*Required work*:
What do the lines say, reproduced word for word, from the first of the entries below through the line bearing "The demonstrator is"?

*Records for this exercise*:
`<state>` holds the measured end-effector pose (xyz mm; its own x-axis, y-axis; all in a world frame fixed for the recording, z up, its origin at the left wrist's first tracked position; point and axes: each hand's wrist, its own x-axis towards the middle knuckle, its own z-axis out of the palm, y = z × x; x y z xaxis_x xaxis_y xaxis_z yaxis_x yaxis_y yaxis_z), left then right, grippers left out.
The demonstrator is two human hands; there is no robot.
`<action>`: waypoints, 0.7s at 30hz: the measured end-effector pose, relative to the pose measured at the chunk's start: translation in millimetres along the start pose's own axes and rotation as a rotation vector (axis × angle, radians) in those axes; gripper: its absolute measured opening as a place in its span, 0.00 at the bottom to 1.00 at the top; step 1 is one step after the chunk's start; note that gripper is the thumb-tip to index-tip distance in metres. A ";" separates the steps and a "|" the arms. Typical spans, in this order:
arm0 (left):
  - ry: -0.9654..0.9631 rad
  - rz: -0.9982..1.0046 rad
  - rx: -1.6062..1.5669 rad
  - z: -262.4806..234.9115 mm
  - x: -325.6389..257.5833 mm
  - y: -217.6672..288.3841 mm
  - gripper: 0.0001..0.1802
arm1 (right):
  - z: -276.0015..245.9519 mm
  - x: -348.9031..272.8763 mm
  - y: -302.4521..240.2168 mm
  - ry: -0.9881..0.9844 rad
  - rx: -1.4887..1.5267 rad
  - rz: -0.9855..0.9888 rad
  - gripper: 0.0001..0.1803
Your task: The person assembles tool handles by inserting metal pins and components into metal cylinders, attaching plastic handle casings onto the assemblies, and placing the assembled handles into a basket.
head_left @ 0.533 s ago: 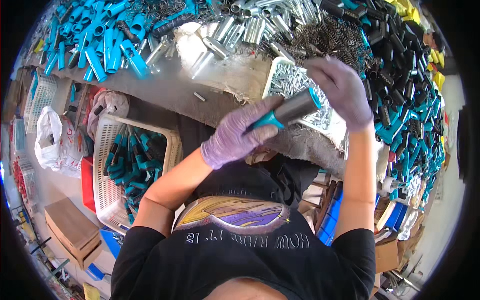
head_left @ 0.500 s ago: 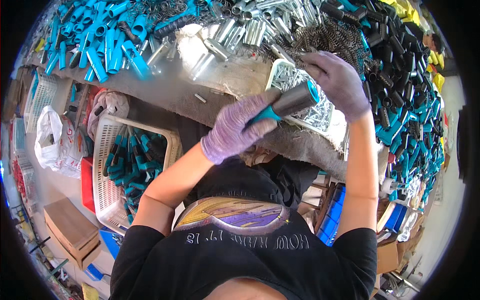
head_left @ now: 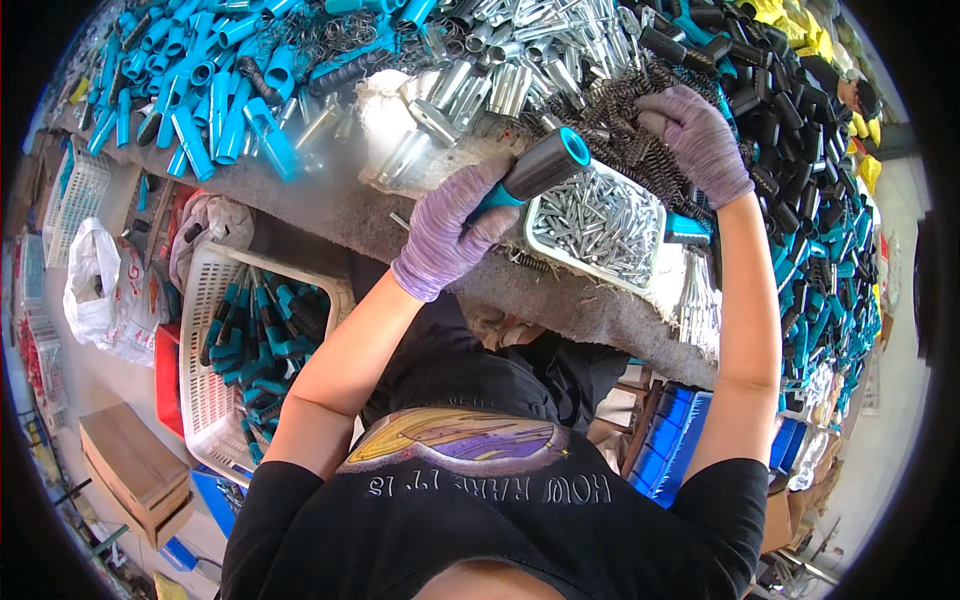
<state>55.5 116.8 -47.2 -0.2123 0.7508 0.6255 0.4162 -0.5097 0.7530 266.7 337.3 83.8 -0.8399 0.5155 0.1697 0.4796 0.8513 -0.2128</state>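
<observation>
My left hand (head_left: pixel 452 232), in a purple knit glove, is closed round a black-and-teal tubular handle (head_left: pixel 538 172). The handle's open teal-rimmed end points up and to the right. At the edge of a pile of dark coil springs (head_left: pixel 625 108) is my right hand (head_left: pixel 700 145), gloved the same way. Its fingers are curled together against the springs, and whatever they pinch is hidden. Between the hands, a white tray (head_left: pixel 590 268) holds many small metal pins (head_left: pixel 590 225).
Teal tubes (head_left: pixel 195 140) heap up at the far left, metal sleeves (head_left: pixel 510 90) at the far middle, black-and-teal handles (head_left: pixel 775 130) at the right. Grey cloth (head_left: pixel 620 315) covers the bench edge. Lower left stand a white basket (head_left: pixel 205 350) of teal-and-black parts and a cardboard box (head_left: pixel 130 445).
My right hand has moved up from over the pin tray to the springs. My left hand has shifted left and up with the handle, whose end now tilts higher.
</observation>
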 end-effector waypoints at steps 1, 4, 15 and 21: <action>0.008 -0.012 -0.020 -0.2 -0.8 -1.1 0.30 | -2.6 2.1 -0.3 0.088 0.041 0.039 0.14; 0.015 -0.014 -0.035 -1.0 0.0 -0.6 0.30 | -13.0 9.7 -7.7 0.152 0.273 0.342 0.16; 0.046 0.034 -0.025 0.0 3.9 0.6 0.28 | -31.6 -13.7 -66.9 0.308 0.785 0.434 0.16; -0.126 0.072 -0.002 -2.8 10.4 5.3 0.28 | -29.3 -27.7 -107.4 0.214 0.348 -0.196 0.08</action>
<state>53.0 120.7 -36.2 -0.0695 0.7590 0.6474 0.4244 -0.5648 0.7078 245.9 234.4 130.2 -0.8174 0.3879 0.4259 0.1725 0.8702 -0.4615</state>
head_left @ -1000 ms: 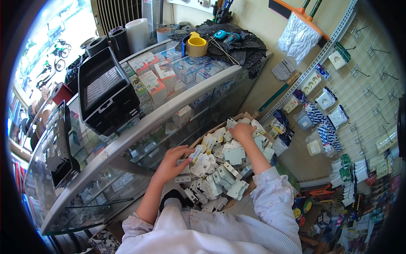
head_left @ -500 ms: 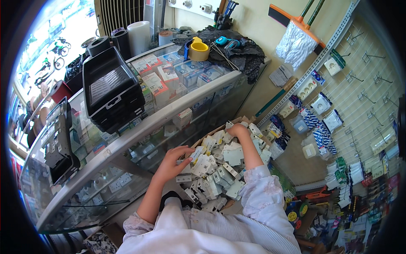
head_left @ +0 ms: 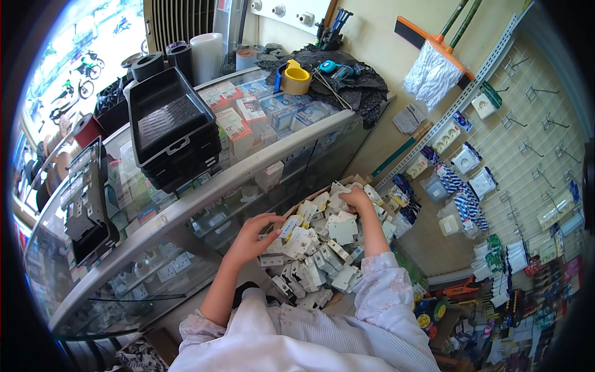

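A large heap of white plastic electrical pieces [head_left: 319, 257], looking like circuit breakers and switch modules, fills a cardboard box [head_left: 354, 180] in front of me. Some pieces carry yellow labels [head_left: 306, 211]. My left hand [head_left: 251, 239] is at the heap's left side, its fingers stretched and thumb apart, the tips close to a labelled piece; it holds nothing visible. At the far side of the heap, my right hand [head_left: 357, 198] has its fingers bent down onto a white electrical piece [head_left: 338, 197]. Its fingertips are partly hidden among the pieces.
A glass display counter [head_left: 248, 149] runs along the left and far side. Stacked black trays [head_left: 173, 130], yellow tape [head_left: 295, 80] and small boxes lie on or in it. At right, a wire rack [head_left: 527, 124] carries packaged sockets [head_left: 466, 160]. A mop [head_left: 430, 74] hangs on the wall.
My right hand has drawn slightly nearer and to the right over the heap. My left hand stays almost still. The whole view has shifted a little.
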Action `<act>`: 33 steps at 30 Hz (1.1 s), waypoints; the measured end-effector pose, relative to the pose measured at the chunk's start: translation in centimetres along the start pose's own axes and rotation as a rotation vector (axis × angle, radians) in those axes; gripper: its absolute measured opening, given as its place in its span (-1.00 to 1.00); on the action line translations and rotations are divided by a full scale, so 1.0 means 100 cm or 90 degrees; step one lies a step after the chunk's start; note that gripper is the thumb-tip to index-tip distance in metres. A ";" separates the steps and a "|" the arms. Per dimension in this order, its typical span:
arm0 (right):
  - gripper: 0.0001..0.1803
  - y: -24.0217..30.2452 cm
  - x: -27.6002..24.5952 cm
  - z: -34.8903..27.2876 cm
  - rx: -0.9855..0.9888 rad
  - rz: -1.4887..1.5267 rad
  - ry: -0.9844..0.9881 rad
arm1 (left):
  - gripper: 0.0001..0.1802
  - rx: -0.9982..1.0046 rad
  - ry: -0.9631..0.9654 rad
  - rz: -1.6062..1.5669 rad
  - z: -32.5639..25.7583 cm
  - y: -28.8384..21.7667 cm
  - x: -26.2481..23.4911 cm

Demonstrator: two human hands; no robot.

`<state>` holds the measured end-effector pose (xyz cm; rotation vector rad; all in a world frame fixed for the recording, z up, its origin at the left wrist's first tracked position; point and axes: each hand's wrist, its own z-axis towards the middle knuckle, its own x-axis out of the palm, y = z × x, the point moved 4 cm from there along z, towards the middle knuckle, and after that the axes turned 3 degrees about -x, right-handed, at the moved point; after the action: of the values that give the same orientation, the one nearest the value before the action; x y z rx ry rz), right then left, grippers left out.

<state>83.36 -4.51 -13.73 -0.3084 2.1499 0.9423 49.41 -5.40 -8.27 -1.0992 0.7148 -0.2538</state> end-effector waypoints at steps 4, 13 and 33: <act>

*Answer*:
`<state>` holds the measured end-effector pose (xyz mm; its own x-axis, y-axis; all in a world frame fixed for the recording, z up, its origin at the left wrist's first tracked position; point and axes: each hand's wrist, its own x-axis towards the middle knuckle, its own z-axis out of the palm, y = z × x; x y z xaxis_x xaxis_y xaxis_z yaxis_x yaxis_y yaxis_z), left then right, grippers left out.
The demonstrator is two human hands; there is no robot.

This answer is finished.